Vorschein gekommen ist?” Rike denkt, wie soll sie

das wissen? Jahre ist das her, 911, acht Jahre, Ireen lacht erneut

das kurze, schrille Mohaupt-Lachen, sie sagt: „Ein Paar

blaue Halbschuhe, die du getragen hast mit zwanzig. Und Granola Riegel von 2001. Und eine 0,5-Liter-Flasche Mineralwasser

von 2001. Und die Autoschlüssel für ein Auto, das ich nicht mehr

hab. Und Packungen von Motrin und Tylenol, die seit

fünf Jahren abgelaufen sind.” Rike denkt, Tylenol Extra Strength,

Motrin IB, Bonus! 25% more! Rike denkt, 25% von was?

vom Schmerz, der unterdrückt? vom Fieber, das gesenkt wird?

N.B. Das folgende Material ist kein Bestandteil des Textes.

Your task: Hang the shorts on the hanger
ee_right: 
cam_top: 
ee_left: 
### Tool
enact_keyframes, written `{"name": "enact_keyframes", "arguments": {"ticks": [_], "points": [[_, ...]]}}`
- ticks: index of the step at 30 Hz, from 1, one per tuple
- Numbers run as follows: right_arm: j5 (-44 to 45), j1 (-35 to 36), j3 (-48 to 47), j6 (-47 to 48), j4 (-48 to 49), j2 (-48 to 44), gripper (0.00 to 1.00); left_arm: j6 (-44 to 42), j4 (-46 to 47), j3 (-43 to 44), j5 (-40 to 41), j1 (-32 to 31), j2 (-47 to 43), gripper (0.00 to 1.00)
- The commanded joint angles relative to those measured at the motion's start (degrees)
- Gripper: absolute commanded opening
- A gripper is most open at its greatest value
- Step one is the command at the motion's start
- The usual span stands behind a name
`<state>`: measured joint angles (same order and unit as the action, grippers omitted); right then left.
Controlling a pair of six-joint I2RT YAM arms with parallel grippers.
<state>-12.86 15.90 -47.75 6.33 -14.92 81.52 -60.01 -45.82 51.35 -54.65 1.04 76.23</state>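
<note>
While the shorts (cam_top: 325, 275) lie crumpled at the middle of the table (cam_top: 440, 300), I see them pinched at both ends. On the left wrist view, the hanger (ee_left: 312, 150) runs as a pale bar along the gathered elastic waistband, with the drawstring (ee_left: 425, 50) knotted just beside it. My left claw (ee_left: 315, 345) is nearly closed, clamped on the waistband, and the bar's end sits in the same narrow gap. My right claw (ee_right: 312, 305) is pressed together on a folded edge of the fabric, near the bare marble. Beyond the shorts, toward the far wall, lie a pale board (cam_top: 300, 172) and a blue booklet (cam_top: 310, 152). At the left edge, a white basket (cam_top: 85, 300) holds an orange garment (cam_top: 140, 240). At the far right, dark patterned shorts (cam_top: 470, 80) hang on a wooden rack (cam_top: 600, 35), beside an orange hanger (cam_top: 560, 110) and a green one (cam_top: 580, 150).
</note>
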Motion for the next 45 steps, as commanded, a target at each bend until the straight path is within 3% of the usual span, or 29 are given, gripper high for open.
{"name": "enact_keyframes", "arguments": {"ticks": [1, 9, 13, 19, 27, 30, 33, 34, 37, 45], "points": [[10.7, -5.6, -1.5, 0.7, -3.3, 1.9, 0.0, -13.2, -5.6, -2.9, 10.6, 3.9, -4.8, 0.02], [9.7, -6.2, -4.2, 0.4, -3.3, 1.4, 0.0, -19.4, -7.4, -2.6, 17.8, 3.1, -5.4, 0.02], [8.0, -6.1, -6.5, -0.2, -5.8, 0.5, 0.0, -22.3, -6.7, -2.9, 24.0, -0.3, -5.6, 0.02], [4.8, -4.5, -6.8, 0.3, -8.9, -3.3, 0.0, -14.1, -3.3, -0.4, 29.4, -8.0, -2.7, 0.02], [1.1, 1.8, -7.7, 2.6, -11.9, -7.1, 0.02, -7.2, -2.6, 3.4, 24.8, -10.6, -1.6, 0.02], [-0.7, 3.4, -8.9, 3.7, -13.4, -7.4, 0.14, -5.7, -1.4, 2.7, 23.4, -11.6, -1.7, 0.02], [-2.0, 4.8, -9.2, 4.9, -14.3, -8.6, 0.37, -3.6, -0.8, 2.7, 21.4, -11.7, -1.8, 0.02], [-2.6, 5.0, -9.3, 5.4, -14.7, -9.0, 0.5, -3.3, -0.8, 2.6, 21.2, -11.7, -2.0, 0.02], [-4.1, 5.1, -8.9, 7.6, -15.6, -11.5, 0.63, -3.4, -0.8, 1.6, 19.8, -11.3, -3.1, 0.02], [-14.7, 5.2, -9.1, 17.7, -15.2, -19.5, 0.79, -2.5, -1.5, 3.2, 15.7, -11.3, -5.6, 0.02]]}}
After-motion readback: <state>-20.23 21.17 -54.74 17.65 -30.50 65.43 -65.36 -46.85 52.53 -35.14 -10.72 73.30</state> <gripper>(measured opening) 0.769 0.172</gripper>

wohl eher vom Packungsinhalt, Rike denkt, hat es nicht

gerade einen Rückruf von Johnson & Johnson gegeben, weil

Tabletten mit einem modrigen Geruch auf den Markt

gekommen sind, a moldy smell that has made people sick, und

einige Verbraucher Schwindel, Bauchweh, Erbrechen

und Durchfall bekommen haben? Ireen sagt: „Und das Beste ist,

weisst du, was das Beste ist?” Ihre Mom, denkt Rike,

sie steht in der Wohnzimmertür, im Joggingdress, ungeduscht,

das weisse Vattenfall-Frotteehandtuch um den Hals,

die Schultern gezuckt, Ireen sagt: „Eine Hundert-Dollar-Note.”

Ihre Mom redet, denkt Rike, ihre Mom redet von

Sicherheit, ihre Mom redet vom Verfallsdatum von Sicherheit,

vom Verfallsdatum menschlicher Vorsorge, sie hat

geräumt, Ireen Mohaupt, geschieden, in Brooklyn lebende

Photographin, alleinstehend, eine Tochter, abwesend,

hat das Zimmer geräumt, denkt Rike, die Zeit bleibt nicht stehen,

auch in der Krise nicht, sie hat das Zimmer der nach

Berlin desertierten Tochter geräumt oder was davon geblieben

ist, das Mädchenzimmer, das Schulmädchenzimmer,

das verwaiste, Ireen sagt: „Und das Beste ist, weisst du, was

das Beste ist?” Rike denkt, wie soll sie das wissen?

Ireen sagt: „Gestern, als ich am Mittag ins Auto steige und

wegfahren will, wen sehe ich da auf der Hooper Street?

Annie Wanamaker.” Darauf ist Rike nicht gefasst, sie ist gerührt,

sie ist getroffen, Annie Wanamaker, das Nachbarmädchen,

das Mädchen aus dem Haus schräg gegenüber, die rothaarige

Schulfreundin, sie hat mit Annie Wanamaker die High

School gemacht, Ireen sagt: „Ich will gerade die Wagentür

zuwerfen, da kommt Annie Wanamaker aus dem Haus.

Sie hat die Mutter besucht.” Rike denkt, im Unterschied zu ihr

selbst, nein, das hat sie nicht überhört, Ireen sagt:

„Stell dir vor, Annie Wanamaker! Sie will im Mai heiraten,

hat sie gesagt, das zweite Mal heiraten. Es ist nicht

so aufregend, hat sie gesagt, nicht so aufregend wie das erste

Mal. Ihr Verlobter ist Arzt, er arbeitet im Beth Israel

Medical Center, sie auch, in der Verwaltung, seit vier Monaten,

sie hat gesagt, Stephen ist bei ihnen eingeliefert

worden, Stephen Wagoner, nach einem Selbstmordversuch.”